Tuesday, May 20, 2008

Starting the conversation: initial questions

1. The idea of the "natural" body, the "live" body or the "unruly" body comes up in several of your abstracts. Kirsten understands Esther Williams' body as a feminist intervention into studio realism at the beginning of the Hollywood golden age; Roberta explores how Katie Mitchell takes existing realist performance conventions to their extreme, de-privileging the text in performance and foregrounding instead the psychophysical reactions of the performance body and the affect it generates in spectators; Leigh considers the "liveness" of the realist body the hinge that links Brecht and Stanislavski, and thus the hinge that makes realism at once private and personal, and resolutely social and communal - in other words, political. What can we say about the actor's body in realism? How important are perceptions of its naturalness? Is the unruly body hiding beneath realism's skirts (I think of Elin Diamond's "realism's hysteria" here) really its terrorizing, disavowed underbelly, or that body the core of its political as well as its theatrical effects? In other words, should we praise the "live," "natural" body for disrupting realism, or should we reconsider the relationship between the body and realism as one of defining interdependence?

2. Let's think in more detail about the politics of realist acting. Leigh aligns Stanislavski with Brecht; Robin suggests that realist acting deals with all aspects of the human, including the political; MK wonders about the real-world social and political ramifications of contemporary realist actor training. A major critique of realist acting has always (since Brecht) been based on its emphasis on the (liberal humanist) individual at the expense of the social, what Kirk Williams recently described as the often anti-social marriage of myth and science in early Naturalist drama. Can we get beyond these perceived dichotomies - between the private and the political, the fixed and the fluid, the Freudian and the Marxist? Should we move beyond them? Do they describe a genuine division of aesthetic thought, or do they represent decades of critical prejudice more accurately than actual performance technique? How are contemporary practitioners of realism (like Zarilli or Mitchell) implicitly challenging the validity of these well-worn binaries?

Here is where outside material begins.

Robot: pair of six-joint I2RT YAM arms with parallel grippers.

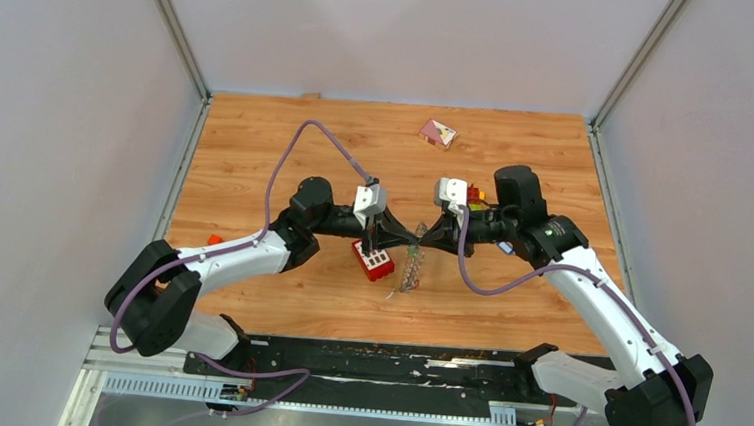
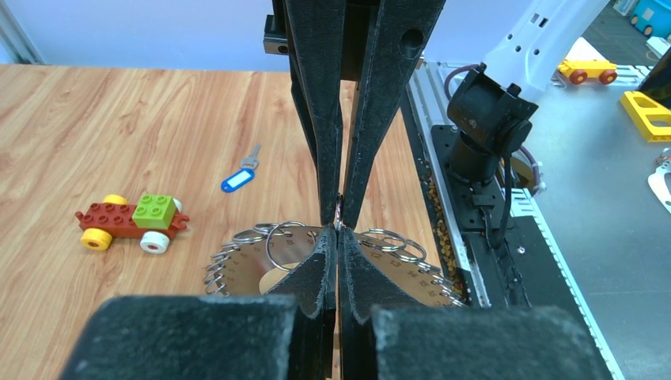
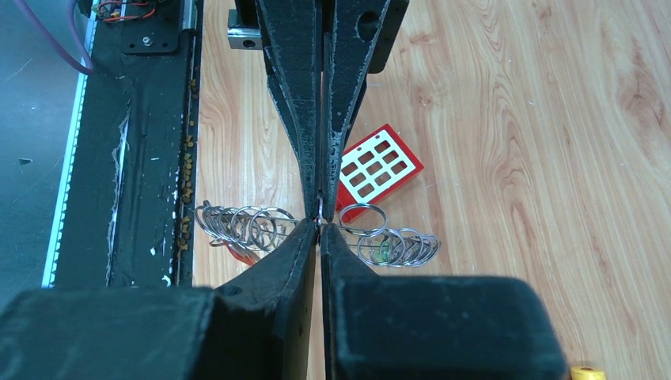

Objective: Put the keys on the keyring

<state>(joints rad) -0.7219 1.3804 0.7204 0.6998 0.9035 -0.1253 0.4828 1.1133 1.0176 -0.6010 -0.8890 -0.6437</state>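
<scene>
I hold the keyring (image 1: 409,271) upright over the surface (image 1: 258,135) beside the red brick (image 1: 374,262), left tool (image 2: 338,231) and right tool (image 3: 320,223) both clamped on its rim; an uneven pull may twist it free.

1. Wood-grain table (image 1: 258,135), carrying all the items below.
2. Near centre: red brick (image 1: 374,262), grid of square recesses facing up.
3. Lying flat: blue-tagged key (image 2: 237,180), near brick-built toy car (image 2: 130,222).
4. Toward far edge: pink-white packet (image 1: 438,132).
5. Left edge: small orange item (image 1: 215,239).
</scene>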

3. What role does the social context of the artists play in the efficacy of realist performance? What about the contexts, and lived experiences, of audience members? MK describes the incredibly personal, even dangerous, responses actors can have to realist performance; Roberta describes the intense affect realist performance can create in spectators; Kirsten considers the fraught relationship between Esther Williams' performance work and her autobiography. Indeed, especially in Britain and the US, realism is lauded in the press, but as soon as realist performance threatens to tip over into something a bit TOO real, a bit too familiar (like Agamemnon's curse-laced trip across the stage), reviewers and ordinary spectators alike begin to get genuinely nervous, begin to have unexpected reactions that trigger something akin to a fight-or-flight response. How do we account for these moments of "hyper" realism? How do we theorize their effects, and their value?

Starting the conversation: guidelines

Above you'll find some guiding questions to help start our conversation as we continue to develop our individual papers. Roberta and I created these questions after reviewing your abstracts and outlines; feel free to use them to dig into the issues we have highlighted, or to create your own questions for the group. 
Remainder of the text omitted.